Work order = Match the word "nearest". Return each line of the data below where it appears.

Available data =
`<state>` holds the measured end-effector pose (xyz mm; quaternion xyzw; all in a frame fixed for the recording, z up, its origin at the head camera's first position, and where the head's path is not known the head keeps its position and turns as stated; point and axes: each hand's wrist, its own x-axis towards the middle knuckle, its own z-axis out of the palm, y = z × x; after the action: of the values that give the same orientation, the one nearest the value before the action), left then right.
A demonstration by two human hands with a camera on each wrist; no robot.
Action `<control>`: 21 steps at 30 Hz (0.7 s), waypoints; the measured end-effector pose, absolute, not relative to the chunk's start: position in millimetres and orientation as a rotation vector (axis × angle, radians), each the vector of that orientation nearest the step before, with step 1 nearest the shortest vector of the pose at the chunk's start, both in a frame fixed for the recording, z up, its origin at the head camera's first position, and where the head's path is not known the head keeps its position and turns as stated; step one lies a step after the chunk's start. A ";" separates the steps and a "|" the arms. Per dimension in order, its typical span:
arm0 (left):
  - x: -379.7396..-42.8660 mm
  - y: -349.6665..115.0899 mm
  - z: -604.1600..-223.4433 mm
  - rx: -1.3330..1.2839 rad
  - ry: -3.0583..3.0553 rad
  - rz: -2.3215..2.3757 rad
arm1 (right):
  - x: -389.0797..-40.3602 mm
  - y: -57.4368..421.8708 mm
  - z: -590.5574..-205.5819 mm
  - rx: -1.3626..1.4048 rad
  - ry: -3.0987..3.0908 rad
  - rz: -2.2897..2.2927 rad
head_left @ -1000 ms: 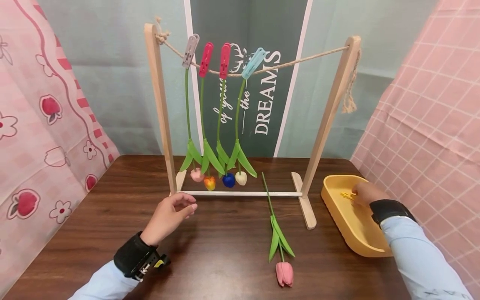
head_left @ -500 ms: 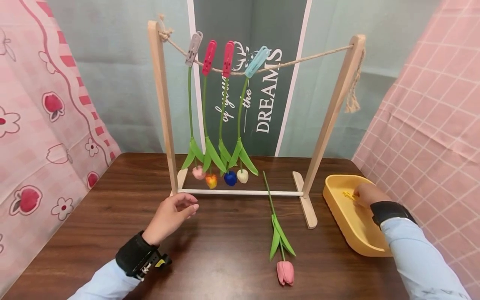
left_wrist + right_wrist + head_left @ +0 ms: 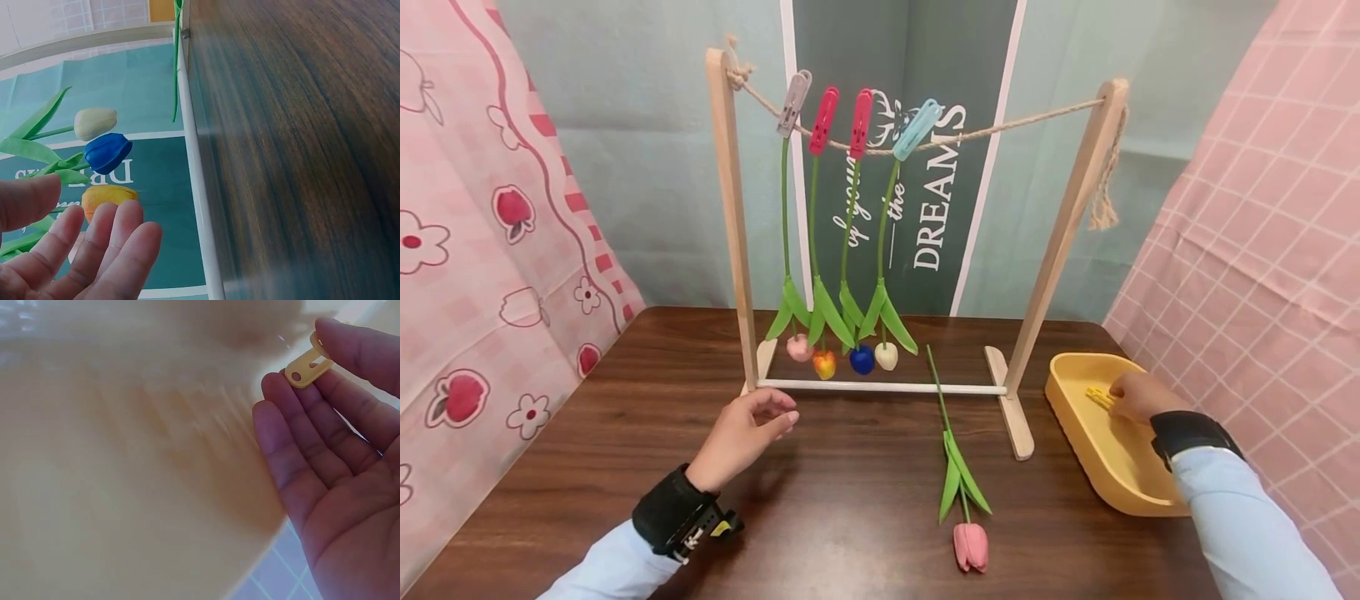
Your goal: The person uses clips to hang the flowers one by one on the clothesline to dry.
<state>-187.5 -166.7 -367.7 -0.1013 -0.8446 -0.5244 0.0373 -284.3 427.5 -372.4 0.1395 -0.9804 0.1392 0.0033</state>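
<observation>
My right hand (image 3: 1138, 397) is inside the yellow tray (image 3: 1078, 429), pinching a yellow clothespin (image 3: 307, 367) between thumb and fingertips. Its other fingers stretch out in the right wrist view. My left hand (image 3: 741, 437) is by the left foot of the wooden frame, fingers loosely bent with nothing in them. Between the hands, a pink tulip (image 3: 972, 547) lies on the table, its stem across the white bar (image 3: 880, 387). Several tulips hang head down from the rope, among them a blue tulip (image 3: 108, 154) and an orange tulip (image 3: 107, 196).
The wooden frame (image 3: 730, 208) holds a sagging rope (image 3: 1000, 127). On it sit a grey clothespin (image 3: 793, 103), two red ones and a light blue clothespin (image 3: 917, 130). Pink curtains flank the dark wooden table (image 3: 850, 508); a printed cloth hangs behind.
My right hand has turned and shifted slightly within the tray, so more of the yellow clothespin shows. The head view has swayed a little. My left hand holds its place.
</observation>
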 end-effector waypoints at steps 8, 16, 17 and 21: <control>-187.4 -161.5 -366.6 -0.362 -2.565 -1.643 | -280.9 429.2 -355.2 0.474 -3.064 0.294; -190.2 -150.1 -366.9 -0.426 -2.554 -1.675 | -268.4 422.2 -339.9 0.445 -3.004 0.307; -190.1 -148.9 -366.9 -0.425 -2.555 -1.674 | -266.0 420.6 -338.1 0.436 -2.995 0.310; -189.1 -145.3 -366.9 -0.415 -2.571 -1.665 | -256.8 415.1 -332.6 0.411 -2.947 0.330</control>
<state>-189.1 -145.3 -366.9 -0.1342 -0.8315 -0.5384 0.0252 -256.8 415.1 -332.6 0.1368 -0.9817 0.1100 0.0736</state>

Solution to the exercise =
`<state>` holds the measured end-effector pose (xyz mm; quaternion xyzw; all in a frame fixed for the recording, z up, its origin at the head camera's first position, and where the head's path is not known the head keeps its position and turns as stated; point and axes: each hand's wrist, its own x-axis towards the middle knuckle, its own z-axis out of the palm, y = z × x; after the action: of the values that give the same orientation, the one nearest the value before the action), left then right.
Action `<control>`: 21 steps at 30 Hz (0.7 s), waypoints; the measured end-effector pose, absolute, not relative to the chunk's start: position in millimetres and orientation as a rotation vector (axis × angle, radians), each the vector of that orientation nearest the step before, with step 1 nearest the shortest vector of the pose at the chunk's start, both in a frame fixed for the recording, z up, its origin at the head camera's first position, and where the head's path is not known the head keeps its position and turns as stated; step one lies a step after the chunk's start. A ";" separates the steps and a "|" the arms. Per dimension in order, its typical span:

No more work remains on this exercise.